[How to complete this task]
Only the lines below between the ones containing "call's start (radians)" and "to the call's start", inclusive, are to be reproduced, each exactly as it stands.

[Records]

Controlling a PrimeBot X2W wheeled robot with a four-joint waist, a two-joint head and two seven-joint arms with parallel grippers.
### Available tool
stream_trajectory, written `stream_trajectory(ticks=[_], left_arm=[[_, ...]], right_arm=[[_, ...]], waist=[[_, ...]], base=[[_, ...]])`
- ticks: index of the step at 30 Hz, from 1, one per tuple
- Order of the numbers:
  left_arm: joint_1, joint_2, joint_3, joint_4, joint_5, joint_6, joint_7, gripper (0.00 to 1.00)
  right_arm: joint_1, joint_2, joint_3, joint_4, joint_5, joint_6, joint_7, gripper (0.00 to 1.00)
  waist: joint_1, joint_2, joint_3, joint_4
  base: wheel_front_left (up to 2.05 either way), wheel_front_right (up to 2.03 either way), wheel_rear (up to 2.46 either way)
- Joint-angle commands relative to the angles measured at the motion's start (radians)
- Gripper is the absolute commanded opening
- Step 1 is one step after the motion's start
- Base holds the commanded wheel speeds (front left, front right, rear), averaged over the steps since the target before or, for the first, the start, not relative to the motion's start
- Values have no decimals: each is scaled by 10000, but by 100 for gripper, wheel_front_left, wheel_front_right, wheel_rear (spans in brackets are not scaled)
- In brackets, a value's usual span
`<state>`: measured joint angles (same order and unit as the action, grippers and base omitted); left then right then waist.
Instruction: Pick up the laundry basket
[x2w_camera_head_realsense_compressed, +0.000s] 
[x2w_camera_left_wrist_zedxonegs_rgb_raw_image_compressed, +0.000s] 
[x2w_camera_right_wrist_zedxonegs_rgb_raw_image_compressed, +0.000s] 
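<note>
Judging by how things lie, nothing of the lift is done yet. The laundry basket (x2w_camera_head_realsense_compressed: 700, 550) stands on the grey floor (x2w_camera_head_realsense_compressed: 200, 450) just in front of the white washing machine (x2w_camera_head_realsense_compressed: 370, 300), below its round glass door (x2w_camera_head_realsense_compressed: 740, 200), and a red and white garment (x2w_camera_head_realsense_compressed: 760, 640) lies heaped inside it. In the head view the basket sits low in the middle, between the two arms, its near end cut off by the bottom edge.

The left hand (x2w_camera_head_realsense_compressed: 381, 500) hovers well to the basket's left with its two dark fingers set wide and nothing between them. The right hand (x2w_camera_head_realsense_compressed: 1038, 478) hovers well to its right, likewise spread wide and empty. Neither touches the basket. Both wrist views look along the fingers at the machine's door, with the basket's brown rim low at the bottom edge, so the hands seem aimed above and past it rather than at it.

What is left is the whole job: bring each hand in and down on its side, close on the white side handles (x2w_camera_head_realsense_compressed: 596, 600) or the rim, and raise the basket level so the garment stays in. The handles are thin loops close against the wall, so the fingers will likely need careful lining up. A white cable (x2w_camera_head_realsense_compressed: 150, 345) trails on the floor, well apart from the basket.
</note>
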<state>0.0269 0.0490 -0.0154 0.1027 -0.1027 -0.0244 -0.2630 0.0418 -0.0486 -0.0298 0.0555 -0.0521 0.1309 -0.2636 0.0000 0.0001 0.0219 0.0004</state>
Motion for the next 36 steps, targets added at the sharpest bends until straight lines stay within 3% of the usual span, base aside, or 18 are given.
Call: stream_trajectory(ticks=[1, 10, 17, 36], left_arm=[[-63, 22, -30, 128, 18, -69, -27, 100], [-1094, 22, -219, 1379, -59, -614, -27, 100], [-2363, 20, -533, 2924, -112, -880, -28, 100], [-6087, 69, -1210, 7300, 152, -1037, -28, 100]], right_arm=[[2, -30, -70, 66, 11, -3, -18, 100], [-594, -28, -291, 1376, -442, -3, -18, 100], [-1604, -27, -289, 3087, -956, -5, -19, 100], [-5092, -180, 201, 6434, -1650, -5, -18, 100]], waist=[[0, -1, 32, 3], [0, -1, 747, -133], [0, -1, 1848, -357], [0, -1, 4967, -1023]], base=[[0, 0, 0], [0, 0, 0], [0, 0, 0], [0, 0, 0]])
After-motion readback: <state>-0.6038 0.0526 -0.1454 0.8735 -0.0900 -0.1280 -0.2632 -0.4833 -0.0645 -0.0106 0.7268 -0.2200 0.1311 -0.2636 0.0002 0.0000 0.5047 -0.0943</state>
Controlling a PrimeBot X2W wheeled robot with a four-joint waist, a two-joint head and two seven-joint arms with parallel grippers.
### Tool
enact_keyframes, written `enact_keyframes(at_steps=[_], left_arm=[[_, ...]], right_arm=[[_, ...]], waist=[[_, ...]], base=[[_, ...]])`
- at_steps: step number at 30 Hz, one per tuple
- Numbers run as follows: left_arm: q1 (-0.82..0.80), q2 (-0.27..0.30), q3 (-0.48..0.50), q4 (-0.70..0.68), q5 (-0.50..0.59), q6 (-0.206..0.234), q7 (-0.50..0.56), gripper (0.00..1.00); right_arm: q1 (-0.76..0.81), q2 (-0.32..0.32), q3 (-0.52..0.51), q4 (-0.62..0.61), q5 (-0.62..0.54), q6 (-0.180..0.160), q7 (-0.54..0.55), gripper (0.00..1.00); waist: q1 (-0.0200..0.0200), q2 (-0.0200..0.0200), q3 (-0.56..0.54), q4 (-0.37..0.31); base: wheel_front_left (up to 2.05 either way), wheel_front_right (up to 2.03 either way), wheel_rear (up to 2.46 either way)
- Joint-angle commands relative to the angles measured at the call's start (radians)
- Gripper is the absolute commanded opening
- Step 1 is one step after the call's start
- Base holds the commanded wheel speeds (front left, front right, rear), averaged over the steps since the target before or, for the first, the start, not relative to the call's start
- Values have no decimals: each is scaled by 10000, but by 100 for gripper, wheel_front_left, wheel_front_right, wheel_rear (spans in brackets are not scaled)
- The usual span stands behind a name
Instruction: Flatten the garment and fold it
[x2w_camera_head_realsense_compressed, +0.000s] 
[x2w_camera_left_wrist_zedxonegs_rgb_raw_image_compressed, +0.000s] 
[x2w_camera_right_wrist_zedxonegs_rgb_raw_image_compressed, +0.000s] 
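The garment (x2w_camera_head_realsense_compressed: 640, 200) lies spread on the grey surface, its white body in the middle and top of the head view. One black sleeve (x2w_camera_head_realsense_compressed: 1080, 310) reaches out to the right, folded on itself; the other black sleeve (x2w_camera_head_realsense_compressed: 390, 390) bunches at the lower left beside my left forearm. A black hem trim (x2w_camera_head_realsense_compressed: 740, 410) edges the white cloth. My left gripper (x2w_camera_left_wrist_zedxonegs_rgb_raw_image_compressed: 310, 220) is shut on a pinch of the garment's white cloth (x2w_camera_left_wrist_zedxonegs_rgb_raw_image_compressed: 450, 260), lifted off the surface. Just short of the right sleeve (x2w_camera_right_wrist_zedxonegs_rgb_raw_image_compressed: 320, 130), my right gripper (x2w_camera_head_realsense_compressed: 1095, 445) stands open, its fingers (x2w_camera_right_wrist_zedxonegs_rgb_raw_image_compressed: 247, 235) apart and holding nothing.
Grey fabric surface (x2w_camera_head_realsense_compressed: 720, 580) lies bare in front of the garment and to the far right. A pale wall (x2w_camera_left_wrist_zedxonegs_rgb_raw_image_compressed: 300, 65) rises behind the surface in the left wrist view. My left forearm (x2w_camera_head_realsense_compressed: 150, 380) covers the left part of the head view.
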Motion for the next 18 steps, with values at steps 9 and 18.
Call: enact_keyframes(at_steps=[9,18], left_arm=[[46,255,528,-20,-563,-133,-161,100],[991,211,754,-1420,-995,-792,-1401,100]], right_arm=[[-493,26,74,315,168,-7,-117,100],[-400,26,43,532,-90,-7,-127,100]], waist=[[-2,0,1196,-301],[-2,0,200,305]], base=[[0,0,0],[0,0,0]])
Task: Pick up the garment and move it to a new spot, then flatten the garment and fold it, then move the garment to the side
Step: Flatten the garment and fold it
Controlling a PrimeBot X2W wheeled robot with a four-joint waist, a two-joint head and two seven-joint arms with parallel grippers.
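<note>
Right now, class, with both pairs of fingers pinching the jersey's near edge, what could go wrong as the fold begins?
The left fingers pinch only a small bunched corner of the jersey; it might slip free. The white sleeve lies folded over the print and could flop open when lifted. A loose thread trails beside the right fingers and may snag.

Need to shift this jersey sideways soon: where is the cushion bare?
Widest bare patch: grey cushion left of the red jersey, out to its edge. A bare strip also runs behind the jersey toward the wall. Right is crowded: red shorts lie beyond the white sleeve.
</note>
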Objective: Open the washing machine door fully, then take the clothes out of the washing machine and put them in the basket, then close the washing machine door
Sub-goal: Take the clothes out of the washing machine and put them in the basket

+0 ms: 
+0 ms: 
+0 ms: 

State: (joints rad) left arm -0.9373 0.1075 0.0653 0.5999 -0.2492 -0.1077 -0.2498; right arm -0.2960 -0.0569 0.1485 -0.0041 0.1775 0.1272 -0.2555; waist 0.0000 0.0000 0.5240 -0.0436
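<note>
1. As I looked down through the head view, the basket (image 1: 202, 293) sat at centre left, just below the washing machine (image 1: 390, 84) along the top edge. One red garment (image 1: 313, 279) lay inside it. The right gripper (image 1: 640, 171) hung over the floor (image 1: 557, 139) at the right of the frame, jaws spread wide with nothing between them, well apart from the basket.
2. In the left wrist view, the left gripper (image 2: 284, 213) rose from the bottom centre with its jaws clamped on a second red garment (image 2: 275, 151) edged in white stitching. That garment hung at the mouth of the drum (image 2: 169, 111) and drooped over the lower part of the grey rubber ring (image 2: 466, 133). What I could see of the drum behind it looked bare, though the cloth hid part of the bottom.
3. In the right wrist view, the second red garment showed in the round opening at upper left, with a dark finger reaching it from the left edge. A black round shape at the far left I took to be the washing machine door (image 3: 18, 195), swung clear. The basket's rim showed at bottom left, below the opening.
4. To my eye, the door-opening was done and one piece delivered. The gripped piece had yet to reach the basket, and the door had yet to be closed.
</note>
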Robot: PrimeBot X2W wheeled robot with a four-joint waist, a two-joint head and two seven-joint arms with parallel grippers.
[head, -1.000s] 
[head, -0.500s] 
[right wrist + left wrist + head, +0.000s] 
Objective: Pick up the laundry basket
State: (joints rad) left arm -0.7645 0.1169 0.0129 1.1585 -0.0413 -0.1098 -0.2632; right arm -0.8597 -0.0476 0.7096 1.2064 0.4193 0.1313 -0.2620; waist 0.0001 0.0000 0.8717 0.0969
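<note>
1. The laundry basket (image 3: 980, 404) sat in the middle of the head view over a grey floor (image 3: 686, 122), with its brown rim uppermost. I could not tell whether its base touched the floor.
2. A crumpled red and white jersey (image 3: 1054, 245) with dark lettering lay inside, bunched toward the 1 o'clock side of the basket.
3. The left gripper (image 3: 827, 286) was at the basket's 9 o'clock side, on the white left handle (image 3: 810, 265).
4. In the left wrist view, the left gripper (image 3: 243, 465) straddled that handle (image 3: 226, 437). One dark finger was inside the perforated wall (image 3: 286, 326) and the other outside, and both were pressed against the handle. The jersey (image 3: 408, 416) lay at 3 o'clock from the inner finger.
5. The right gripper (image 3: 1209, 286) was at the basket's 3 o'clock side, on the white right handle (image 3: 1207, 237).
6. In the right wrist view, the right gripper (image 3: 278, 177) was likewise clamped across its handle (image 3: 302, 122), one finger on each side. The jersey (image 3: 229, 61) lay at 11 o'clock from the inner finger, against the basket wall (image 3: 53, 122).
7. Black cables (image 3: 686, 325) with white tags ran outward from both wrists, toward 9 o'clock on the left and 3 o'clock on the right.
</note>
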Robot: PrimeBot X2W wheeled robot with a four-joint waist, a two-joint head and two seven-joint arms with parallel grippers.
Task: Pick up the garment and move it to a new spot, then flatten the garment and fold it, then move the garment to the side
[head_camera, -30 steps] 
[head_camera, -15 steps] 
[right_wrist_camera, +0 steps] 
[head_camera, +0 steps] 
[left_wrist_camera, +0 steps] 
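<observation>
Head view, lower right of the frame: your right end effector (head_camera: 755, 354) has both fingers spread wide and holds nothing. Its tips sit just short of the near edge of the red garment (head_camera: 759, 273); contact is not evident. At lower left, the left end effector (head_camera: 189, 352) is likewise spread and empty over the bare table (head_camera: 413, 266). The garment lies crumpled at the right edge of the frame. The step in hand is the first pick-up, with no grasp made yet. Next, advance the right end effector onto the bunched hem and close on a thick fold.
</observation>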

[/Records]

[Solution for this problem]
- Joint-angle commands relative to the angles measured at the call's start (radians)
- Gripper is the absolute commanded opening
- Step 1 is one step after the call's start
- Base holds the commanded wheel speeds (front left, front right, rear), averaged over the steps since the target before or, for the first, the start, not relative to the call's start

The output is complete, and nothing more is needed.